I pit the stupid housewife study

MissGypsy, considering that you are a cook and a nanny and a housekeeper and a laundry operator and a personal shopper, why would anyone think that you are not worth $140, 000?

Wealthy people pay that much and more to have those tasks taken care of.

I envy your motherhood, but I don’t envy all of the work that your situation brings with it! If I had had a choice, I would liked to have been a SAHM, but with a crew to help out.

And I honestly disagree with you because of the hours put in every week. It’s a seven day a week job with no vacations. My own mother easily put in ninety hours a week. That’s fourteen hours a day, six days a week and a little less on Sunday. You could add seamstress to her job description.

My understanding has been that the study took the actual average wages paid to people performing these jobs and calculated their value when done by homemakers. Remember, it’s not just household work. It’s parenting also. I don’t think the study overinflates the value of the SAHM. I think that too often society undervalues her contributions.

Too often the SAHM has been taught that other women have little respect for her contributions. They are on guard and defensive as hell: “I’m a stay-at-home-mom. Now get off my back.” Yikes!

The link to the book at Amazon is fascinating. Apparently some feminists don’t appreciate SAHM. At least that one didn’t! Notice the reviews of the book. It was not well received. Certainly Amazon customers didn’t care for it. After 58 reviews, it has only three stars. I found the about the author comment interesting:

She’s not a typical feminist. From the beginning they have supported personal choice.

Most feminists you’ve met haven’t discussed their social, political and economic viewpoints with you. You don’t even know they’re feminists. Here’s a clue: Some of them are SAHMs.

Yep, and some have a reason. A lot of feminist’s don’t like the economic dependancy a single income household creates. Nor do they like the idea that their careers are prejudiced because of the “Mommy Track.”

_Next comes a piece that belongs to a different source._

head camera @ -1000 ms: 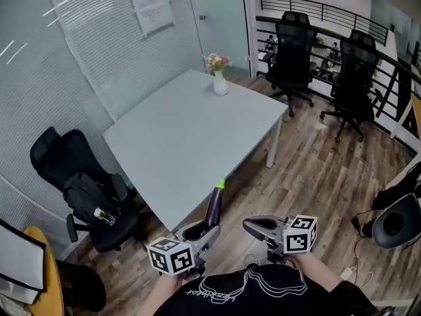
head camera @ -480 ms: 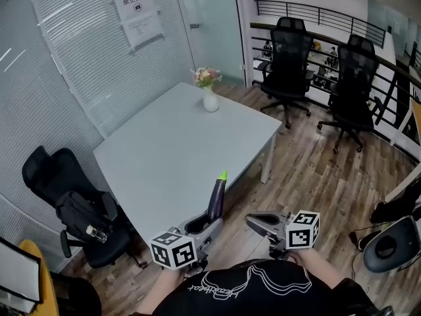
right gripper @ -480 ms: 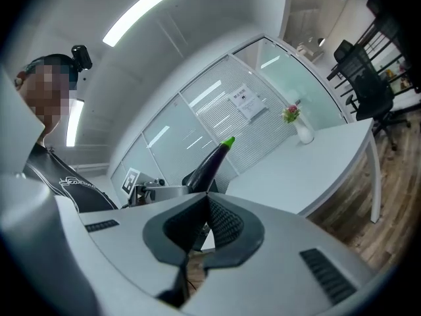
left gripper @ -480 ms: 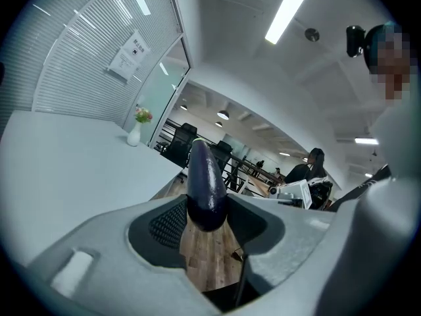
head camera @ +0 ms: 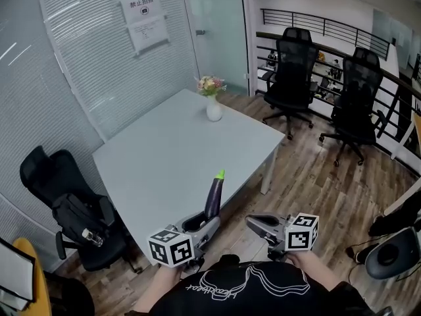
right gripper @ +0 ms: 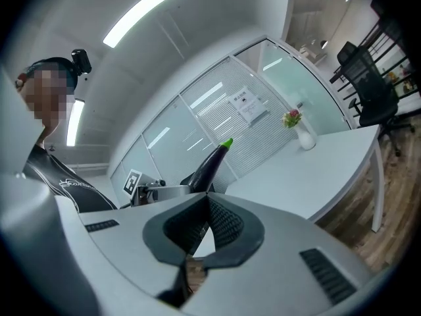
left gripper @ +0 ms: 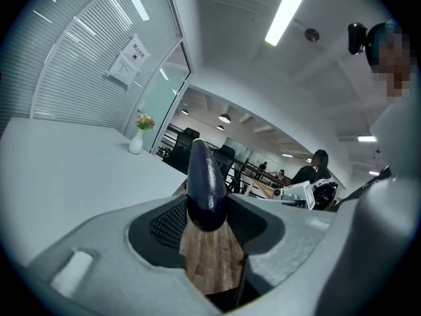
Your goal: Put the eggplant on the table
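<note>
- eggplant (head camera: 213, 199): clamped by its fat lower end in the left gripper (head camera: 197, 226), near upright, green tip up. It hangs over the wood floor (head camera: 316, 176) just off the near edge of the table (head camera: 151, 157), not on it yet.
- Skin is glossy, smooth and tapered, so it could slip along the taper.
- I'd hold the squeeze steady, carry it over the tabletop and lower until it touches. Then lay it on its side and release; stood upright it would likely topple and roll.
- Table: flat, matte pale grey, hard-looking. Set down well apart from the white vase (head camera: 214, 109) at the far end.
- right gripper (head camera: 258, 224): jaws together, nothing held; dark ribbed pads.
</note>
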A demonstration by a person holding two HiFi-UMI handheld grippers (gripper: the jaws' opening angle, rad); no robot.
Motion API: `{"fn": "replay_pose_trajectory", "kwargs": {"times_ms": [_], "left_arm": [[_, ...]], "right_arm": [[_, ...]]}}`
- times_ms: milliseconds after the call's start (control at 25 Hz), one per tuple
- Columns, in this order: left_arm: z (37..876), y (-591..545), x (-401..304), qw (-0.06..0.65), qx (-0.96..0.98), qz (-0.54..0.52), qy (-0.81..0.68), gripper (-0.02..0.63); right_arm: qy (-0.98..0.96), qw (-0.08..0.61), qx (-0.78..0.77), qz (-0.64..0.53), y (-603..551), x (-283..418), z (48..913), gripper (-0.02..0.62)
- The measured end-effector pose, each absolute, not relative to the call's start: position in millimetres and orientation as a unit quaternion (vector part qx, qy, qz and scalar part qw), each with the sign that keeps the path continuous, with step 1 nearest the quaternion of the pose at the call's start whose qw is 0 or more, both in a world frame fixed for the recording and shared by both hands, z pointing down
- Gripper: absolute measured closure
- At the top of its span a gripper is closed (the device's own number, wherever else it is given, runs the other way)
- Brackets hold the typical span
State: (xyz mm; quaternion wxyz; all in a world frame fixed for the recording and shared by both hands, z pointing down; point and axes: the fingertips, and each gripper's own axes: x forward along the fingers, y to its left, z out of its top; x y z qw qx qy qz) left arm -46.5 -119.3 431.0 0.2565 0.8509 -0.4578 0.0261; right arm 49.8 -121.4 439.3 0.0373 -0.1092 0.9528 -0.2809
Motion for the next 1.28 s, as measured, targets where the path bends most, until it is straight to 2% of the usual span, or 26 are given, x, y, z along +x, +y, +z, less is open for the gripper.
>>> {"fn": "replay_pose_trajectory", "kwargs": {"times_ms": [400,640,1040,1280], "left_arm": [[451,-202,-72,0.285,0.841,0.045,-0.459,0.411],[463,-257,-95,0.273,0.834,0.065,-0.475,0.41],[519,-329,-132,0.252,0.821,0.141,-0.492,0.411],[556,-356,-151,0.272,0.808,0.166,-0.496,0.41]], "right_arm": [[0.937,0.041,-0.128,-0.323,-193,32,457,0.591],[0.925,0.039,-0.145,-0.349,-238,17,473,0.591],[0.905,0.024,-0.199,-0.375,-305,10,505,0.591],[0.894,0.02,-0.211,-0.396,-324,2,518,0.591]]}}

Other feminists do celebrate the choice women have - but they do want it to be an educated choice, not some sort of default.

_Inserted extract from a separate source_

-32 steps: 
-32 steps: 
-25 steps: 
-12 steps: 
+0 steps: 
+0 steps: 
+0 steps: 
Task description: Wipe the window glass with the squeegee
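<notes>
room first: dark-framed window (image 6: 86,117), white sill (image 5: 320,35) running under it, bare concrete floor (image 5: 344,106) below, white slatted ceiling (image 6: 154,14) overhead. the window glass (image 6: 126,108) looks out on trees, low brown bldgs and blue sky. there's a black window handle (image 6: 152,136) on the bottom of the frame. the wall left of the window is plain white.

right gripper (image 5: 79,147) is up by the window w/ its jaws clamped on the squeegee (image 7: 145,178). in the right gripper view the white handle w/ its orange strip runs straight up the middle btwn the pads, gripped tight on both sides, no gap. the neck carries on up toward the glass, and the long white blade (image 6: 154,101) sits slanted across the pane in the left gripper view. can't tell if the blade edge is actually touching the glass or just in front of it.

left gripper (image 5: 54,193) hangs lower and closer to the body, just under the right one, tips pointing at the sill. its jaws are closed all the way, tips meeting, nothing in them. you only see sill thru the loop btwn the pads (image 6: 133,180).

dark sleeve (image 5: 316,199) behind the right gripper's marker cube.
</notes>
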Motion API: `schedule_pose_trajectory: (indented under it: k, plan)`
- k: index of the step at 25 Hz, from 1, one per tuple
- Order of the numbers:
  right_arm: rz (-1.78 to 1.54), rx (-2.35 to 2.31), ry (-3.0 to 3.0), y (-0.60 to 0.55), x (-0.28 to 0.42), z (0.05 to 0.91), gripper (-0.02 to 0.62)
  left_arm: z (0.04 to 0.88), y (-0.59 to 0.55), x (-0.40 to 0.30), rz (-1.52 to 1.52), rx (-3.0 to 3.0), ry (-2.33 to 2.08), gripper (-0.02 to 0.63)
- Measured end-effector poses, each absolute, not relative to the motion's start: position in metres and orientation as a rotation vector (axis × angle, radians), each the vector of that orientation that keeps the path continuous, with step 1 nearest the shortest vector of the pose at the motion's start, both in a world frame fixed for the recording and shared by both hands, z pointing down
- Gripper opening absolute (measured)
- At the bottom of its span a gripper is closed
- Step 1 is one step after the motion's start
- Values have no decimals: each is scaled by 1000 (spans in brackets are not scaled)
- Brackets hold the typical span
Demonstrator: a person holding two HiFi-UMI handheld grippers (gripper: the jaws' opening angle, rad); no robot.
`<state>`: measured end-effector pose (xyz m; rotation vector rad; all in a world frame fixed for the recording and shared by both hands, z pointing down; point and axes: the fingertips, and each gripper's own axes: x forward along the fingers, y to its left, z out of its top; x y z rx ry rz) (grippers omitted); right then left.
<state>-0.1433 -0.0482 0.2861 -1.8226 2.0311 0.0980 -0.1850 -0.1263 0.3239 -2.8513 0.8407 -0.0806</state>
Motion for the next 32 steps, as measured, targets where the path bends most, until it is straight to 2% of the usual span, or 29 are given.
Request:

And few people - SAHMs or WOHMs like the couch sitting, TV watching slobs who are SAHMs because its “easy” (and, yes, when your kids fend for themselves and you don’t bother to clean and you cook the same thing that a Mom getting home a six cooks - its easy). They give a bad name to women overall.

I imagine I might be looking at this simplistically, but it seems to me that each party to a marriage “earns” pretty much one-half of the family’s total income.

Isn’t it a pretty basic economic principle that anything is only worth what someone will pay for it? I don’t understand assigning a “value” to services that no one would ever pay.

If my (mostly) SAH wife thinks she is worth $140,000, well, as soon as she starts bringing home that kinda cash, I’d be glad to quit my job and live off of her income.

I think they are trying to look at it that way. Finding someone to do all the things a typical wife & mother does (housekeeping, caring for kids 24/7 – including educating them and overseeing their healthcare – managing the family’s business, and giving the husband emotional support) would run you about $140k (keep in mind, those overtime costs are what really kill you).

Whereas finding a new man to bring in some dough – what’s that run, a hot meal and a few blow jobs?
** I’m kidding ** :stuck_out_tongue:

** really I am kidding - mine rarely experiences either *** :smiley: :smack:

Would you clarify the above? I may be misunderstanding what you’re saying, or perhaps I wasn’t clear enough.

My intention was to state that most women I know who tell others that they’re feminists (i.e., explicitly state somehow or other that they’re feminists) are, in my experience, those that are at least somewhat disdainful of SAHMs. None of those women are SAHMs. However, and I see that I did not say this very clearly at all, I realize that many of my acquaintances who do stay at home are feminists - they don’t appear to feel the need to cram it down others women’s throats, however.